CAPSULE 6 – Learning From Our Lockdown Experience — Part 2
By Amélie Soulard, PsyD, Psychologist and mental performance consultant at INS Québec
and Véronique Richard, Ph.D., Mental performance consultant at INS Québec
As lockdown measures begin to be lifted across the country and athletes gradually start returning to training, we now have the opportunity to learn from this extraordinary experience in order to move forward and achieve our goals more effectively.
In the first part of this article, we discussed the importance of taking a moment to reflect before moving forward, and the things that you can do in order to continue developing your tolerance toward uncertainty. In this second part, we’ll be looking at how a creative outlook can play its part post-lockdown.
Looking at things more creatively
The media has repeatedly claimed that the “crisis” has provided us with an opportunity to “reinvent” ourselves. But how can lockdown go hand in hand with creativity? The pandemic has given us the freedom to experiment, to try, to dare, to invent, to improvise, and above all to dream!
At first, lockdown meant a significant number of restrictions. Whether physical, social or behavioural, restrictions can be an invaluable catalyst for creativity because they force us to look at new ways of thinking and doing things. They encourage us to look at our surroundings differently and to make connections that didn’t previously exist.
You may never have thought that your mattress could be used as a landing mat or that square hay bales from the family farm could provide the perfect foundation for an outdoor pool. Without the usual training options, athletes have explored the opportunities offered by their environment and found a whole host of previously unseen possibilities.

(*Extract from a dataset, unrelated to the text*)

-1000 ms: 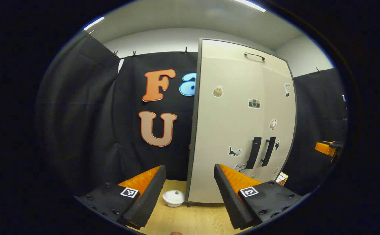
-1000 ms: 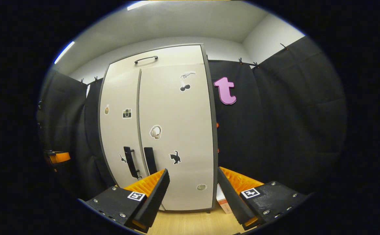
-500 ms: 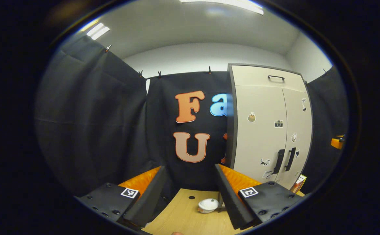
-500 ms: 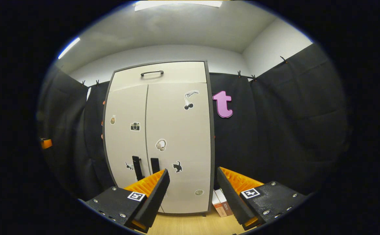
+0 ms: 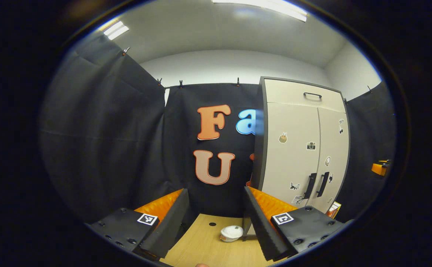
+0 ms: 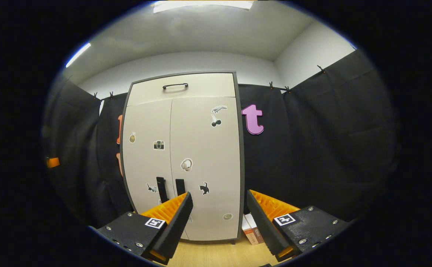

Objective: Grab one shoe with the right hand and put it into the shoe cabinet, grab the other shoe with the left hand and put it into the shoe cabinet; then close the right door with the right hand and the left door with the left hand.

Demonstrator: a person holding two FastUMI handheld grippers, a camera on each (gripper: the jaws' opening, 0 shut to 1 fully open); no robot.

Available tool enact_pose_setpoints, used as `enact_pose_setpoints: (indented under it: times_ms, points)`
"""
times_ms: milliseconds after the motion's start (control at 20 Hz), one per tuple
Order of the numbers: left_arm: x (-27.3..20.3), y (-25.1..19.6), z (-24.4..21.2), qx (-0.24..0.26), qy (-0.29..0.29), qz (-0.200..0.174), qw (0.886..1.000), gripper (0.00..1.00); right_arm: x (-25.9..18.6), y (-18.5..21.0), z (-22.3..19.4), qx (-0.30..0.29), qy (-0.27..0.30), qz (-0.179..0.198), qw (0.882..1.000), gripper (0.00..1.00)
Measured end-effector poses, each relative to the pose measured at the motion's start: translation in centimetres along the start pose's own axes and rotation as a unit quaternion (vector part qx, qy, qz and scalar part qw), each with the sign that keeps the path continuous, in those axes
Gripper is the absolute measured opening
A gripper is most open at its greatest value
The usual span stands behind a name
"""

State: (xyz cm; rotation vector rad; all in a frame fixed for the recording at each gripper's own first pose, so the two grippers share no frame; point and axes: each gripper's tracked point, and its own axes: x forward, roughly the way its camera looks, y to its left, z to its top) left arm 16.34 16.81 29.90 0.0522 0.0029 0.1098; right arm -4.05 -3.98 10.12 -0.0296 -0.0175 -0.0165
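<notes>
Cream-white shoe cabinet (image 6: 186, 155) stood upright on the light wood floor (image 6: 216, 256) against the black cloth wall, both doors flush shut. Left door (image 6: 147, 159) and right door (image 6: 205, 159) met at a thin centre seam, dark vertical handles (image 6: 169, 187) side by side low near that seam. Small stickers dotted both doors. Top drawer panel (image 6: 182, 89) carried a dark curved pull. Shoes were out of sight, so I couldn't tell where they were.

Right gripper (image 6: 219, 213) hung in front of the cabinet, apart from it, jaws spread wide with nothing between them. In the right gripper view the right door's lower part showed through the gap. A small box (image 6: 251, 230) stood on the floor just beside the cabinet's right foot, partly hidden by the gripper's finger.

Left gripper (image 5: 216, 215) was off to the cabinet's left, aimed mostly at the cloth wall, jaws also wide apart, empty. In the left gripper view the shoe cabinet (image 5: 301, 148) sat right of centre, seen at an angle, doors closed. A white lidded bowl (image 5: 231, 233) lay on the wood floor (image 5: 201, 248) near the cabinet's front left leg, seen between the fingers. A small dark hole (image 5: 212, 224) marked the floor left of the bowl. An orange piece of the other gripper (image 5: 380, 167) showed at the far right edge, well apart from the cabinet.
</notes>
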Motion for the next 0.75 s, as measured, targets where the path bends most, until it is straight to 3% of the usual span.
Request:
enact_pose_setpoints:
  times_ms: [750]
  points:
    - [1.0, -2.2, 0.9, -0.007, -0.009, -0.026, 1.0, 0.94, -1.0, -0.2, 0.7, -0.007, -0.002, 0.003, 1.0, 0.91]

On a different note, we were all starting from scratch on how to organize training during a pandemic. This has meant that we’ve been more open to new ideas. No one could claim to know the best way of doing things based on previous experience. This has encouraged us to listen and be open to everyone’s points of view. We also accepted mistakes more readily as we were in “solutions-finding” mode.
In short, the pandemic “culture” was one of accepting, listening to and experimenting with ideas, thereby contributing to the rise of creative thinking and action.
The question now is: How are we going to transfer these principles to our day-to-day training environment? Here are two questions that can guide your planning:
- How can I implement the concept of restriction into some of my workouts in order to bring out different and sought-after actions and thought processes? For example, training in silence (restriction) could lead to new ways of communicating.
- How can I create activities that encourage me to look at new ideas in an environment with little judgement and a lot of self-reliance? Why not introduce 30 minutes of creativity once a week by inviting athletes to reinvent how they use the equipment around them?
As the saying goes, every cloud has a silver lining. Despite the difficulties and trouble that lockdown has caused, it has nevertheless had a positive impact. Whether it’s taking a step back to reflect on how to look toward the future, improving our tolerance toward uncertainty or learning how to take a creative approach, you now have a new toolkit that can be used for other opportunities in the pursuit of your career.